**What needs to be done**. Transcribe the data below verbatim from the line with "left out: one" to the line with "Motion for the". Include both of those lines.

**Data section**.
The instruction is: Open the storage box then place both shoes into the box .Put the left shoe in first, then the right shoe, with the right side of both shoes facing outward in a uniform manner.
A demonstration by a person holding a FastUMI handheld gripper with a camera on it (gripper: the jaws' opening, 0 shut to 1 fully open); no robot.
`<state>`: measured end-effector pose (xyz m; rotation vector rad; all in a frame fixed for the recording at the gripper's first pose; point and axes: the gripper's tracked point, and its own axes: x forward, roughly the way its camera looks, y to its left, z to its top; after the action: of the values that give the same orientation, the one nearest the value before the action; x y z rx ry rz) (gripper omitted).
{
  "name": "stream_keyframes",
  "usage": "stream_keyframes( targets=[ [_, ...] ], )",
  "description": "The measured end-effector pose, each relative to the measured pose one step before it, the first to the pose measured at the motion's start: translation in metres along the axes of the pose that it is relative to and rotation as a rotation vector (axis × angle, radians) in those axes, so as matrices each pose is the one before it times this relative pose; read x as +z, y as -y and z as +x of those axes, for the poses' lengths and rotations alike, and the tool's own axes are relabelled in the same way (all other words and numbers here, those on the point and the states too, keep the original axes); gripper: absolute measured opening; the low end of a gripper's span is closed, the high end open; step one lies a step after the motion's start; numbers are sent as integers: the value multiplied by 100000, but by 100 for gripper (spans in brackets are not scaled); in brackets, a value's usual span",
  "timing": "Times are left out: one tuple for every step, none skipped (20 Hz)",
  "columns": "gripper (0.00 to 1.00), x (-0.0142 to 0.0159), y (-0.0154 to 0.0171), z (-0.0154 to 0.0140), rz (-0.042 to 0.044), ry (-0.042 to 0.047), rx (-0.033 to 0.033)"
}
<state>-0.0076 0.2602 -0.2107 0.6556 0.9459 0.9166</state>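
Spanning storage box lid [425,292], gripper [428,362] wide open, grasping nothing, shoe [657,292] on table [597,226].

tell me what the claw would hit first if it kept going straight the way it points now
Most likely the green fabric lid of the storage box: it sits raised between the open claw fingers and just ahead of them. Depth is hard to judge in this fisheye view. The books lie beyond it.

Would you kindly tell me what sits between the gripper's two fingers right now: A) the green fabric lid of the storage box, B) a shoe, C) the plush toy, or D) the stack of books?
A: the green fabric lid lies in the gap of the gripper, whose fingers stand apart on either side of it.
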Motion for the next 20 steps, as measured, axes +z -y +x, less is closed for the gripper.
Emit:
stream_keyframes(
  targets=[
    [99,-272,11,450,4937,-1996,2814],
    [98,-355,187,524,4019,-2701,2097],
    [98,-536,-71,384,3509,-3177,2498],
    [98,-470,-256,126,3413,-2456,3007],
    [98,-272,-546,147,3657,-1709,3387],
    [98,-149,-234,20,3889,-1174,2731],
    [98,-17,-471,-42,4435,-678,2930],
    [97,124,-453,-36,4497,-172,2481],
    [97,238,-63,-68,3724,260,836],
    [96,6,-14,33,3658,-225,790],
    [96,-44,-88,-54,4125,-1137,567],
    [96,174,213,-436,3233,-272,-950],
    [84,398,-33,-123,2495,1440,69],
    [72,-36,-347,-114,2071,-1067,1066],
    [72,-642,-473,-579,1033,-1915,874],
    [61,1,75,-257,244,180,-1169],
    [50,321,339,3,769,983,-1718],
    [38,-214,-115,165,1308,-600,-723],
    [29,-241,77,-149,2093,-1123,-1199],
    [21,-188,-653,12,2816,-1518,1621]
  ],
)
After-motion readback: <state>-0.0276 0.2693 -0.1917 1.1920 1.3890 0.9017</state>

**Response below**.
  "timing": "Times are left out: one tuple for every step, none skipped (20 Hz)",
  "columns": "gripper (0.00 to 1.00), x (-0.0142 to 0.0159), y (-0.0154 to 0.0171), z (-0.0154 to 0.0140), rz (-0.042 to 0.044), ry (-0.042 to 0.047), rx (-0.033 to 0.033)"
}
<state>-0.0076 0.2602 -0.2107 0.6556 0.9459 0.9166</state>
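Spanning storage box lid [425,292], gripper [428,362] wide open, grasping nothing, shoe [657,292] on table [597,226].

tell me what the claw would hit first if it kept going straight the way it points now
Most likely the green fabric lid of the storage box: it sits raised between the open claw fingers and just ahead of them. Depth is hard to judge in this fisheye view. The books lie beyond it.

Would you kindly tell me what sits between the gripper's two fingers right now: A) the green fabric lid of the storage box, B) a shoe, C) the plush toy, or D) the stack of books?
A: the green fabric lid lies in the gap of the gripper, whose fingers stand apart on either side of it.
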Motion for the next 20 steps, as measured, axes +z -y +x, less is closed for the gripper.

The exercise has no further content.